- _Problem requirements_: Exact reproduction is needed for the lines from the one with "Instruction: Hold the" to the end of the listing below, and for no other lines.

- _Record set_:
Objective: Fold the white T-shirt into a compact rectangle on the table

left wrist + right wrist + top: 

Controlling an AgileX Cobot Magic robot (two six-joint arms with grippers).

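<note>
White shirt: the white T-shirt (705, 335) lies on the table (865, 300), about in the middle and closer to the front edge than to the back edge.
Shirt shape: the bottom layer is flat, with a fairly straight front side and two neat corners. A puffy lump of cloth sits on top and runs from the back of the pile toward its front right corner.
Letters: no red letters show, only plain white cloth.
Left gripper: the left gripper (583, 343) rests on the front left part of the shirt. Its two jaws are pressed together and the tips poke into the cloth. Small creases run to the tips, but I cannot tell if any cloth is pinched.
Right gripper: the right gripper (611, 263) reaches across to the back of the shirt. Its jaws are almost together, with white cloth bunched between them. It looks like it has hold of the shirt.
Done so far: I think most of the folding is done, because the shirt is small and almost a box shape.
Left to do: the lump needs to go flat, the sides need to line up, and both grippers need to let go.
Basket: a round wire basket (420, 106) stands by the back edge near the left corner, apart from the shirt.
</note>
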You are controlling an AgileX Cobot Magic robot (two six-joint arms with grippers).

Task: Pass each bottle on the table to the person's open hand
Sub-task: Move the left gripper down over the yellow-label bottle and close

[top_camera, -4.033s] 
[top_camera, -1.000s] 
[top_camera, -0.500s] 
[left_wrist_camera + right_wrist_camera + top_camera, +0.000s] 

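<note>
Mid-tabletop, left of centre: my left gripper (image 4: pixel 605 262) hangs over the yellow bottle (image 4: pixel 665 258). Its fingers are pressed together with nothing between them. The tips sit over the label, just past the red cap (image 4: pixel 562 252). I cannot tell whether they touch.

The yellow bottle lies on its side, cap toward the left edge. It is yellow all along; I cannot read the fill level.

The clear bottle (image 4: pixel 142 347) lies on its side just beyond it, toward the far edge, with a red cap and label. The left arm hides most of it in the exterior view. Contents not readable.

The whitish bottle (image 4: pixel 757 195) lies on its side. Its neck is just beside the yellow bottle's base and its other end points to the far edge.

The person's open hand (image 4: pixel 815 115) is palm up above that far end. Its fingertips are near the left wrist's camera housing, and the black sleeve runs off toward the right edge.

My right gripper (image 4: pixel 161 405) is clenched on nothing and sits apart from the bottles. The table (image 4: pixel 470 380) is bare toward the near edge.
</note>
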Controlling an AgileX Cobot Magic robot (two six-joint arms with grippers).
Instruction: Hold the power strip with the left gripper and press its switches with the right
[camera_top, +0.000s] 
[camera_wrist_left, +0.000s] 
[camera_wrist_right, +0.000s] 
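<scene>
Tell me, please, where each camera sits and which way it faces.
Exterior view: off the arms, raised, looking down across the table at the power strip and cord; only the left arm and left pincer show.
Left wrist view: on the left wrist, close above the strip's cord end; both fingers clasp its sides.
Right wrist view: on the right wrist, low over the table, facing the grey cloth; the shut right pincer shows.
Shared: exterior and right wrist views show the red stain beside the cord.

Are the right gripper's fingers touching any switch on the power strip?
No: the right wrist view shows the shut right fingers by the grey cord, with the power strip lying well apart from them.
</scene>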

- _Your response_:
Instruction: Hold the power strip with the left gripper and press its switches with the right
[camera_top, +0.000s] 
[camera_wrist_left, +0.000s] 
[camera_wrist_right, +0.000s] 
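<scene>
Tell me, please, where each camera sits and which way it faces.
Exterior view: off the arms, raised, looking down across the table at the power strip and cord; only the left arm and left pincer show.
Left wrist view: on the left wrist, close above the strip's cord end; both fingers clasp its sides.
Right wrist view: on the right wrist, low over the table, facing the grey cloth; the shut right pincer shows.
Shared: exterior and right wrist views show the red stain beside the cord.

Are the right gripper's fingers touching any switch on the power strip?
No: the right wrist view shows the shut right fingers by the grey cord, with the power strip lying well apart from them.
</scene>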

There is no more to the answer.